Buying a car is a two step process

1) Shop around for your new car. You may want to attend a local auto show, purchase car magazines, speak to car owners, or research online. Once you've determined the type of vehicle you'd like to buy, visit dealership websites. Find the year, make, model, and color you'd like. Ask about the cost and availability.

2) Shop for your financing. Once you know the cost of the vehicle, decide how you plan to pay for it.  Figure out the best way for you to finance your vehicle. You may have saved some money, have a vehicle to trade, or see that a dealer is offering rebates. Review your finances and your credit reports.  

Many times the dealer will assist in securing financing for your auto loan. However, you may be able to get better terms through another bank, credit union, or financial institution. Different lenders offer different terms. You may be able to secure a loan on your own with a lower interest rate, monthly payment amount, and shorter loan period.

Only enter into a loan that you can afford. Make sure the financing terms are right for you.

Down payment, trade-in, or both?

Consumers who plan to purchase a new car often have money saved to make a down payment. These funds will lower the total cost of the car.

The consumer may also have a car to trade. The dealer will deduct the value of this vehicle from the cost of the new vehicle. 

If money is still owed on the loan for the trade-in, you should contact the lender, before going to the dealership, to request a payoff figure. The loan for the trade will need to be satisfied in full. If the dealer offers less for your traded car than the amount owed on the loan, you may choose to have the difference added to the cost of the new loan.

Whether you apply money toward the new purchase with a down payment, or have the value of your traded vehicle applied towards the purchase, the cost of the new car will be reduced and this will decrease the amount you need to finance.

Owning a car is a responsibility

Auto loans may make the purchase of a vehicle more affordable, allowing the borrower to make monthly payments over a specified period of time.
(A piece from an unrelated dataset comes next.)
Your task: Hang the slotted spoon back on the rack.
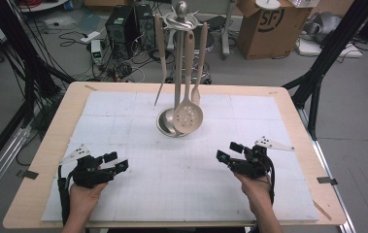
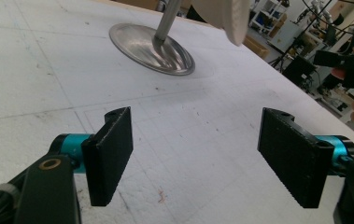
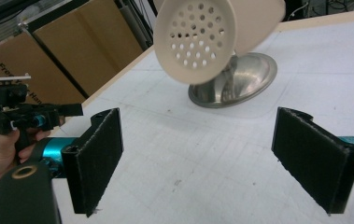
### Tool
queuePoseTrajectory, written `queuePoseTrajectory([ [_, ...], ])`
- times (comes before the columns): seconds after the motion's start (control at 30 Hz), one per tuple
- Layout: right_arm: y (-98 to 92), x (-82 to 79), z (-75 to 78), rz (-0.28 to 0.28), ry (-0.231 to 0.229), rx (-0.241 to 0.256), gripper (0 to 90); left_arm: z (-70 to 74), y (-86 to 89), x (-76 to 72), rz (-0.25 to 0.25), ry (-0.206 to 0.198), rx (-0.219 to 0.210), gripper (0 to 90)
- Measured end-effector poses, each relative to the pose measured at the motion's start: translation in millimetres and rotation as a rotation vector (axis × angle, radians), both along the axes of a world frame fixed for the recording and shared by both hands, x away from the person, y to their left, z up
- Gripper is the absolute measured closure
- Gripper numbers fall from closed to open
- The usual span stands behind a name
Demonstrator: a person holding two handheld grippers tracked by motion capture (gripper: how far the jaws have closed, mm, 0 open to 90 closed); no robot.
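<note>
A metal utensil stand [image 1: 179,58] with a round steel base [image 1: 166,124] rises at the middle of the white mat [image 1: 138,184]. Cream utensils hang from it: a slotted spoon [image 1: 188,116], a fork-like tool [image 1: 160,58] and a spatula [image 1: 200,63]. My left gripper [image 1: 116,162] rests low at the front left, open, nothing between its pads. My right gripper [image 1: 229,151] sits at the front right, open and empty too. In the left gripper view its gripper [image 2: 195,154] faces the base [image 2: 142,44]. The right gripper [image 3: 198,154] looks at the slotted spoon [image 3: 195,39] and the base [image 3: 244,77].
The wooden table [image 1: 50,145] edges the mat on all sides. Behind the table are cables, a black box [image 1: 121,26] and a cardboard box [image 1: 274,26] on the floor. Black frame legs [image 1: 325,53] stand at the right.
</note>
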State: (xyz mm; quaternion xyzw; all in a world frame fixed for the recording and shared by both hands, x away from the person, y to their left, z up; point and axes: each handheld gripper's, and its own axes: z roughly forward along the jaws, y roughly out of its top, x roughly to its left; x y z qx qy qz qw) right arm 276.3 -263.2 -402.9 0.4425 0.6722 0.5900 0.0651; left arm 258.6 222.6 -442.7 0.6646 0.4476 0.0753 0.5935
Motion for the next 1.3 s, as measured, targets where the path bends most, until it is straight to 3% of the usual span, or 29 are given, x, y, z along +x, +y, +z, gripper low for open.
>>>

The loan agreement, or Retail Installment Sales Contract, signed at the time of purchase states the monthly payment amount and the date the payment is due. Payments must be made in full and on time. If the buyer defaults on the terms of the auto loan, the lender has the right to repossess the vehicle.

Check your credit report

If you’re in good financial standing and have a good credit score, you should be approved for an auto loan. Good credit shows financial responsibility and that you have a history of making payments on time. Check your credit report and score before you discuss options with a potential lender so you know where you stand. You can get a free copy of your credit report every 12 months from each of the three credit reporting bureaus. 

Consider a cosigner

If you can’t secure a loan on your own, consider asking a family member or friend with good credit to cosign for you. A co-signer guarantees that the loan will be paid if the primary borrower falls behind on payments or defaults. It is a significant financial responsibility, so make sure that the person you ask to cosign is aware of what they’re agreeing to. 

Wait and save

If purchasing a new vehicle doesn't fit your budget right now, consider waiting a bit longer so that you can save. It may be worth it in the long run. If you're in a stronger financial position, you may be able to make a larger down payment, get a loan with a lower interest rate and shorter payoff period.